Defining the execution function

Next, the execution of a single experiment has to be defined. Note that this is a dummy example, which contains limited reasonable code. It is meant to show the core functionality of the PyExperimenter.

The method is called with the parameters, i.e. keyfields, of a database entry.

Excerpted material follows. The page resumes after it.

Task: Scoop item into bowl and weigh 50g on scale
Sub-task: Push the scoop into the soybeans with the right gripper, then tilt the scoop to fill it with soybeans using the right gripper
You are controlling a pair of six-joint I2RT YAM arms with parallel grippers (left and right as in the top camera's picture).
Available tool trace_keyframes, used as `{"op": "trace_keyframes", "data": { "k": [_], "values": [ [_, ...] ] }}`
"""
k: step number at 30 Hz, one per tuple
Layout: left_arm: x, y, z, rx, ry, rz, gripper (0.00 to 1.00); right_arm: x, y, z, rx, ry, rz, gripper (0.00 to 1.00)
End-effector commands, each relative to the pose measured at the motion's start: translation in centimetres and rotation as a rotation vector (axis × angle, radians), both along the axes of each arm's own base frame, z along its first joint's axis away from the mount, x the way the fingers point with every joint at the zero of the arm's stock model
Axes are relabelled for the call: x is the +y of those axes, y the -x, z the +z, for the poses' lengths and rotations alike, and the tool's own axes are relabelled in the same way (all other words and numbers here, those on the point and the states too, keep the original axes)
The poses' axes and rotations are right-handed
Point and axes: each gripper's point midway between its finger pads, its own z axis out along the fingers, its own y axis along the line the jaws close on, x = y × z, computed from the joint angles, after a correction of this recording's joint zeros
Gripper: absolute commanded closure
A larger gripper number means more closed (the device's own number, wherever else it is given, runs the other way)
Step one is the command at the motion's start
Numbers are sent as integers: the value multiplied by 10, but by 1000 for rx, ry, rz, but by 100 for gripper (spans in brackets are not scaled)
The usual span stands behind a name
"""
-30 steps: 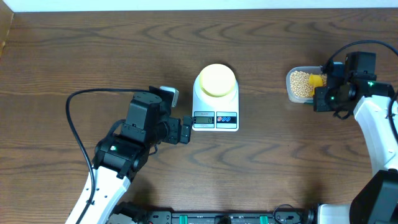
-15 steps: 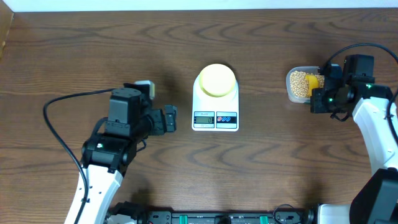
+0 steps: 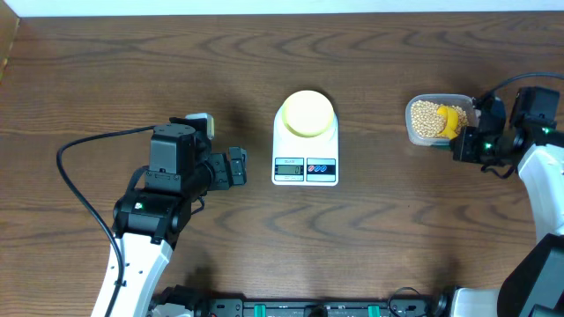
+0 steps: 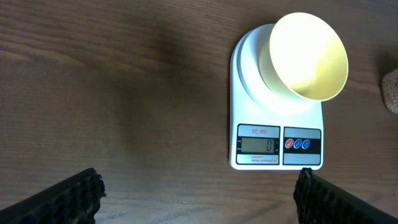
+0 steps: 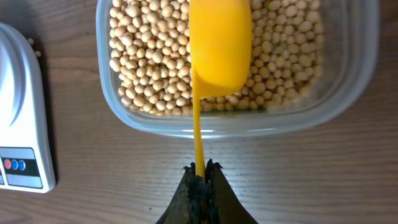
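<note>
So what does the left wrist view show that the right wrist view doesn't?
Only left wrist: the empty bowl sitting on the scale, the display, and the left tool open, holding nothing. Only right wrist: the right tool shut on the scoop handle, with the scoop head over the beans in the tub. Both: the scale's buttons and the table.

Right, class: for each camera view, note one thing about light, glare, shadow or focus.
Overhead: even light, little shadow on the table. Left wrist: the bowl glares near white inside; a dim shadow darkens the table upper left. Right wrist: the beans look sharp; the right gripper, shut on the scoop, is nearly black.
</note>
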Motion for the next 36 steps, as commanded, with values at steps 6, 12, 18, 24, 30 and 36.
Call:
{"op": "trace_keyframes", "data": {
  "k": [6, 12, 18, 24, 30, 36],
  "values": [
    [1, -1, 0, 2, 10, 10, 0, 15, 15, -23, 33, -97, 2, 99],
    [1, -1, 0, 2, 10, 9, 0, 28, 15, -18, 17, -171, 29, 99],
    [1, -1, 0, 3, 10, 9, 0, 29, 14, -16, 9, -181, 33, 99],
    [1, -1, 0, 2, 10, 9, 0, 30, 13, -16, 7, -188, 22, 99],
    [1, -1, 0, 3, 10, 9, 0, 29, 12, -16, 24, -211, -29, 99],
    [1, -1, 0, 3, 10, 9, 0, 29, 13, -16, 37, -225, -54, 99]
  ]
}}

The results are meant to be processed to be written into the database, i.e. as resultfields.

[2]:
import random
import numpy as np

from py_experimenter.result_processor import ResultProcessor

from sklearn.datasets import load_iris
from sklearn.pipeline import make_pipeline
from sklearn.preprocessing import StandardScaler
from sklearn.svm import SVC
from sklearn.model_selection import cross_validate

def run_ml(parameters: dict, result_processor: ResultProcessor, custom_config: dict):
  seed = parameters['seed']
  random.seed(seed)
  np.random.seed(seed)

  data = load_iris()
  # In case you want to load a file from a path
  # path = os.path.join(custom_config['path'], parameters['dataset'])
  # data = pd.read_csv(path)

  X = data.data
  y = data.target

  model = make_pipeline(StandardScaler(), SVC(kernel=parameters['kernel'], gamma='auto'))
  result_processor.process_results({
    'pipeline': str(model)
  })

  if parameters['dataset'] != 'iris':
    raise ValueError("Example error")

  scores = cross_validate(model, X, y,
    cv=parameters['cross_validation_splits'],
    scoring=('accuracy', 'f1_micro'),
    return_train_score=True
  )

  result_processor.process_results({
    'train_f1': np.mean(scores['train_f1_micro']),
    'train_accuracy': np.mean(scores['train_accuracy'])
  })

  result_processor.process_results({
    'test_f1': np.mean(scores['test_f1_micro']),
    'test_accuracy': np.mean(scores['test_accuracy'])
  })

Executing PyExperimenter

The actual execution of the PyExperimenter is done in multiple steps.

Initialize PyExperimenter

The PyExperimenter is initialized with the previously created configuration file. Additionally, PyExperimenter is given a name, i.e. job id, which is especially useful for parallel executions of multiple experiments on HPC.

[3]:
from py_experimenter.experimenter import PyExperimenter

experimenter = PyExperimenter(experiment_configuration_file_path=experiment_configuration_file_path, name='example_notebook')
2024-03-11 08:09:53,452  | py-experimenter - INFO     | Found 4 keyfields
2024-03-11 08:09:53,454  | py-experimenter - INFO     | Found 5 resultfields
2024-03-11 08:09:53,455  | py-experimenter - WARNING  | No logtables given
2024-03-11 08:09:53,456  | py-experimenter - INFO     | Found 1 custom values
2024-03-11 08:09:53,458  | py-experimenter - INFO     | Found 6 codecarbon values
2024-03-11 08:09:53,459  | py-experimenter - INFO     | Initialized and connected to database

Fill Table

The table is filled based on the above created configuration file with fill_table_from_config(). Therefore, the cartesian product of all keyfields makes up the content of the table. Additionally, a custom defined row, i.e. a custom defined keyfield tuple, is added with fill_table_with_rows().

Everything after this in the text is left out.